━━━ Recorded information

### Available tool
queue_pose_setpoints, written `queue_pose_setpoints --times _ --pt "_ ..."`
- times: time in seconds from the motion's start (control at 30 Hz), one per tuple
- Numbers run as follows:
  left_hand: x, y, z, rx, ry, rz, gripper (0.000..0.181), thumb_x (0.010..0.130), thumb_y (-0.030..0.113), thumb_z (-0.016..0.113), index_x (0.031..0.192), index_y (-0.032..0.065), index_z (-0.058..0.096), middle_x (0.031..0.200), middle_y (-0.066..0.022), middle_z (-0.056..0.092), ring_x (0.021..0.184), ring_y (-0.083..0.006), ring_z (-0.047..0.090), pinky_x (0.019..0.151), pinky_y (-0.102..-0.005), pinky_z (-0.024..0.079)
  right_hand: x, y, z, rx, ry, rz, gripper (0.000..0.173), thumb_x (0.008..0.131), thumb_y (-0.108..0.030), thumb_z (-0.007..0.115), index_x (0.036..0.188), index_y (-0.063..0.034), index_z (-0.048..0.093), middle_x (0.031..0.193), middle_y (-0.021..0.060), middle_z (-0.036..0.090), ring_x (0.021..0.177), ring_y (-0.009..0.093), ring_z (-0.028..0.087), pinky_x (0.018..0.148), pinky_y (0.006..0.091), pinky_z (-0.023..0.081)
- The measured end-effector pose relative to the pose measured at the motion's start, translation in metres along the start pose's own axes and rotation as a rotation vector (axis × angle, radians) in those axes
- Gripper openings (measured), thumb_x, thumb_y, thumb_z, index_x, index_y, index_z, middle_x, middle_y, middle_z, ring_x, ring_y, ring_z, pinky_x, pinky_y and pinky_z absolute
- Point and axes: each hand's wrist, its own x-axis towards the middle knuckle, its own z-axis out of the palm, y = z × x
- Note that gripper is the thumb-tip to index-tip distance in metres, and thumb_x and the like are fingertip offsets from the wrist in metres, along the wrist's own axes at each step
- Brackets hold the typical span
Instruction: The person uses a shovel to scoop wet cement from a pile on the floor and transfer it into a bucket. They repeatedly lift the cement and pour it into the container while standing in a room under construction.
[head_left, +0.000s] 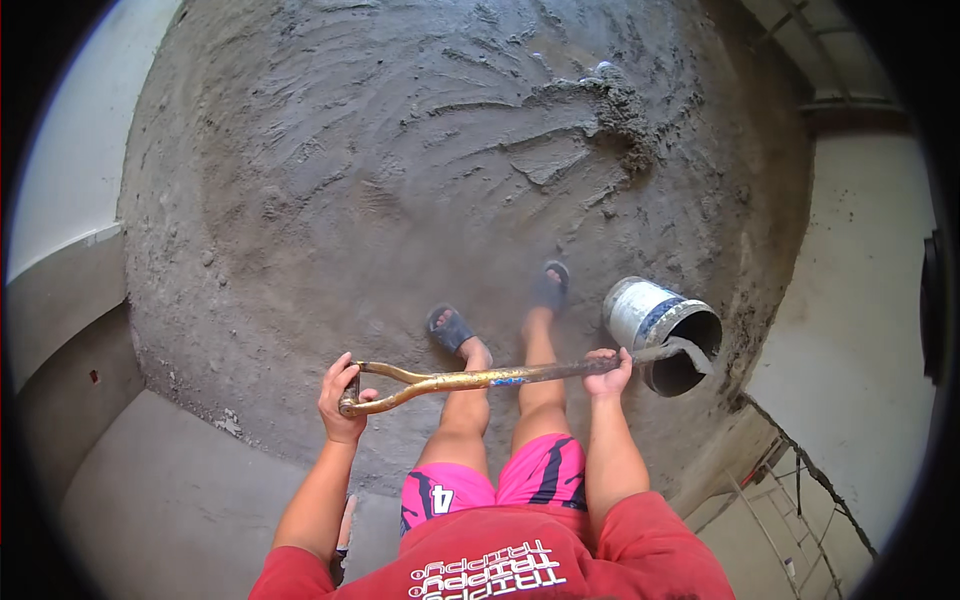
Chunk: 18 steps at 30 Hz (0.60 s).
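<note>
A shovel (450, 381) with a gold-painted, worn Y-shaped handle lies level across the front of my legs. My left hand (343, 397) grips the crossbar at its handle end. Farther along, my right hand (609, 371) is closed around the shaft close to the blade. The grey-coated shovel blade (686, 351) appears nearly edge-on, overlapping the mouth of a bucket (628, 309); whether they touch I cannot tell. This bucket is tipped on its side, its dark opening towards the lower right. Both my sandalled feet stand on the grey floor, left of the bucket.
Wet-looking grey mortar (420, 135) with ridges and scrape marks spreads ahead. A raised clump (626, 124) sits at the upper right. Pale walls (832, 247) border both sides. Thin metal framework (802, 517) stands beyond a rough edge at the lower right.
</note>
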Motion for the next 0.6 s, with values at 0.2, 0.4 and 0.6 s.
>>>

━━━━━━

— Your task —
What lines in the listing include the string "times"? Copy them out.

— Exercise response —
queue_pose_setpoints, written `queue_pose_setpoints --times _ --pt "_ ..."`
- times: time in seconds from the motion's start (control at 30 Hz), one per tuple

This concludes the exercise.